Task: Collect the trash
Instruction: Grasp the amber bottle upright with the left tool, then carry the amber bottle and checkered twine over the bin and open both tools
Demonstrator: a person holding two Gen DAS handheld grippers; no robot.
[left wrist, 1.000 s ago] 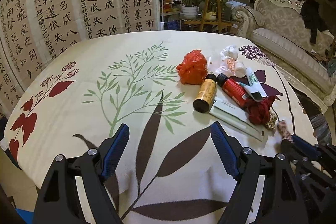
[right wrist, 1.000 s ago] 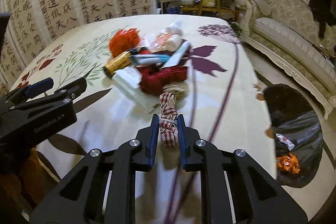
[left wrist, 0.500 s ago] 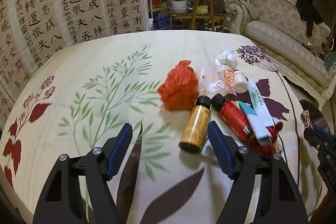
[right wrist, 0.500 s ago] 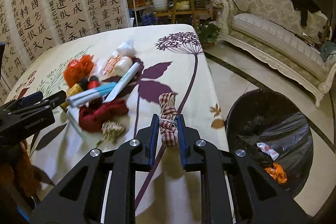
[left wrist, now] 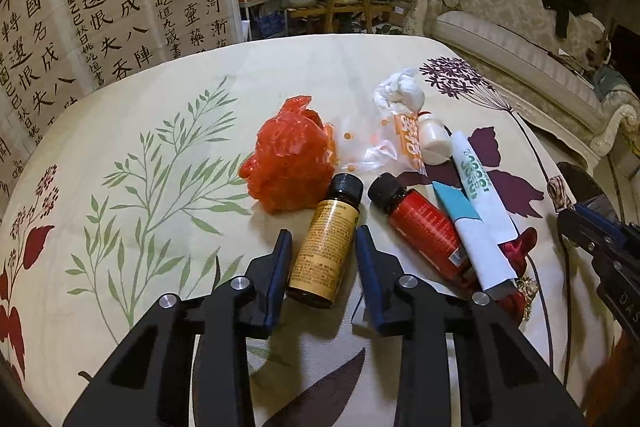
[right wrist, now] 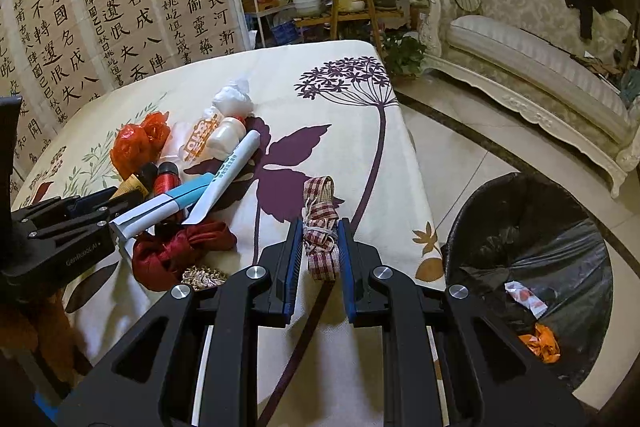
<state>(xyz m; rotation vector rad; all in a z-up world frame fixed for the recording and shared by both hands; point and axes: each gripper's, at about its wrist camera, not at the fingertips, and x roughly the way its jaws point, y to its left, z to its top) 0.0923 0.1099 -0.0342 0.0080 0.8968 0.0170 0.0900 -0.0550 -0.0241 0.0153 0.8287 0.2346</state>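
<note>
The left gripper (left wrist: 323, 239) has its two black jaws with blue pads on either side of a yellow-labelled brown bottle with a black cap (left wrist: 326, 249), which lies on the table. The jaws are closing, and a thin gap still shows on each side of the bottle. Next to it lie a red bottle with a black cap (left wrist: 420, 227), a crumpled red plastic bag (left wrist: 292, 163) and two white tubes (left wrist: 478, 195), all on the cream tablecloth printed with leaves (left wrist: 160, 131).

The right gripper (right wrist: 319, 247) is pressed together on a red-and-white checked cloth strip tied with string (right wrist: 320, 223); it holds the strip above the table edge. Just to the right, on the tiled floor, stands a bin lined with a black plastic bag (right wrist: 560, 227) with an orange wrapper (right wrist: 540, 343) inside.
</note>
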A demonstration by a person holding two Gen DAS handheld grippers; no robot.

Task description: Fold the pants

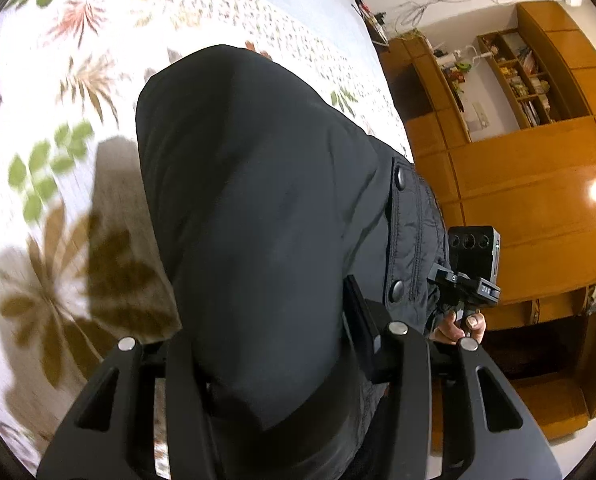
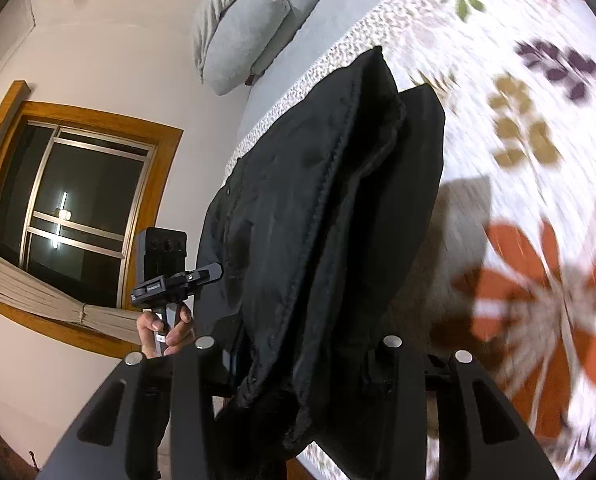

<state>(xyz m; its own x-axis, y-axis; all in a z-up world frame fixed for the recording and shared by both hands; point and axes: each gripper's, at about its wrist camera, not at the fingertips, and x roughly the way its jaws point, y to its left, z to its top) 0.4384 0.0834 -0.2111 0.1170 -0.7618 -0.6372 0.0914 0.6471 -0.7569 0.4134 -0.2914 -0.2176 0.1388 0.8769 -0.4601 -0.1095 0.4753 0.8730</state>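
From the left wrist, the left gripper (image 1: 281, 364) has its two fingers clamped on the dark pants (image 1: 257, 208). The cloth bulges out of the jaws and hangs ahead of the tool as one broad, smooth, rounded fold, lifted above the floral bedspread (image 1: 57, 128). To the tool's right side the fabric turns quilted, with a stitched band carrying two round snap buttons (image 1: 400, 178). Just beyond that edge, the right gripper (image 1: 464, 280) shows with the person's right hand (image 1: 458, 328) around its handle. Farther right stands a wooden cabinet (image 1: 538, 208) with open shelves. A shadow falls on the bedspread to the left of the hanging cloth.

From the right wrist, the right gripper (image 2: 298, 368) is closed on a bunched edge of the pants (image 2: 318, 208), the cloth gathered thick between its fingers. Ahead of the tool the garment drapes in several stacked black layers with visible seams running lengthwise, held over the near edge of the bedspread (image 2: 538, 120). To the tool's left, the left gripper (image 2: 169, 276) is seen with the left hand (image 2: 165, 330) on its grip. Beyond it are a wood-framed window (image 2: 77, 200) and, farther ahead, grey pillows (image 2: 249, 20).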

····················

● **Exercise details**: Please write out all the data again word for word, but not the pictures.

● **Exercise output**:
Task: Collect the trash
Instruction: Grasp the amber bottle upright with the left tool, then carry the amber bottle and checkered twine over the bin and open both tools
Demonstrator: a person holding two Gen DAS handheld grippers; no robot.
[left wrist, 1.000 s ago] 
[right wrist, 1.000 s ago] 
[left wrist, 0.500 s ago] 
[right wrist, 0.500 s ago] 
[left wrist, now] 
[right wrist, now] 
<state>(xyz m; rotation vector rad; all in a z-up world frame fixed for the recording and shared by both hands; point and axes: each gripper's, at about its wrist camera, not at the fingertips, and x roughly the way its jaws point, y to its left, z to its top) 0.0923 0.1099 -0.0342 0.0080 0.8968 0.0170 0.0900 -0.0550 -0.0241 0.0153 0.8287 0.2346</state>
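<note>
The left gripper (left wrist: 323, 239) has its two black jaws with blue pads on either side of a yellow-labelled brown bottle with a black cap (left wrist: 326, 249), which lies on the table. The jaws are closing, and a thin gap still shows on each side of the bottle. Next to it lie a red bottle with a black cap (left wrist: 420, 227), a crumpled red plastic bag (left wrist: 292, 163) and two white tubes (left wrist: 478, 195), all on the cream tablecloth printed with leaves (left wrist: 160, 131).

The right gripper (right wrist: 319, 247) is pressed together on a red-and-white checked cloth strip tied with string (right wrist: 320, 223); it holds the strip above the table edge. Just to the right, on the tiled floor, stands a bin lined with a black plastic bag (right wrist: 560, 227) with an orange wrapper (right wrist: 540, 343) inside.
</note>
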A demonstration by a person holding two Gen DAS handheld grippers; no robot.

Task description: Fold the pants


<state>(xyz m; its own x-axis, y-axis; all in a z-up world frame fixed for the recording and shared by both hands; point and axes: each gripper's, at about its wrist camera, not at the fingertips, and x roughly the way its jaws point, y to its left, z to its top) 0.4384 0.0834 -0.2111 0.1170 -0.7618 -0.6372 0.0914 0.6471 -0.7569 0.4134 -0.2914 -0.2176 0.1388 0.8769 -0.4601 -0.1095 0.4753 0.8730</state>
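From the left wrist, the left gripper (image 1: 281, 364) has its two fingers clamped on the dark pants (image 1: 257, 208). The cloth bulges out of the jaws and hangs ahead of the tool as one broad, smooth, rounded fold, lifted above the floral bedspread (image 1: 57, 128). To the tool's right side the fabric turns quilted, with a stitched band carrying two round snap buttons (image 1: 400, 178). Just beyond that edge, the right gripper (image 1: 464, 280) shows with the person's right hand (image 1: 458, 328) around its handle. Farther right stands a wooden cabinet (image 1: 538, 208) with open shelves. A shadow falls on the bedspread to the left of the hanging cloth.

From the right wrist, the right gripper (image 2: 298, 368) is closed on a bunched edge of the pants (image 2: 318, 208), the cloth gathered thick between its fingers. Ahead of the tool the garment drapes in several stacked black layers with visible seams running lengthwise, held over the near edge of the bedspread (image 2: 538, 120). To the tool's left, the left gripper (image 2: 169, 276) is seen with the left hand (image 2: 165, 330) on its grip. Beyond it are a wood-framed window (image 2: 77, 200) and, farther ahead, grey pillows (image 2: 249, 20).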

The answer has been given, and the exercise is complete.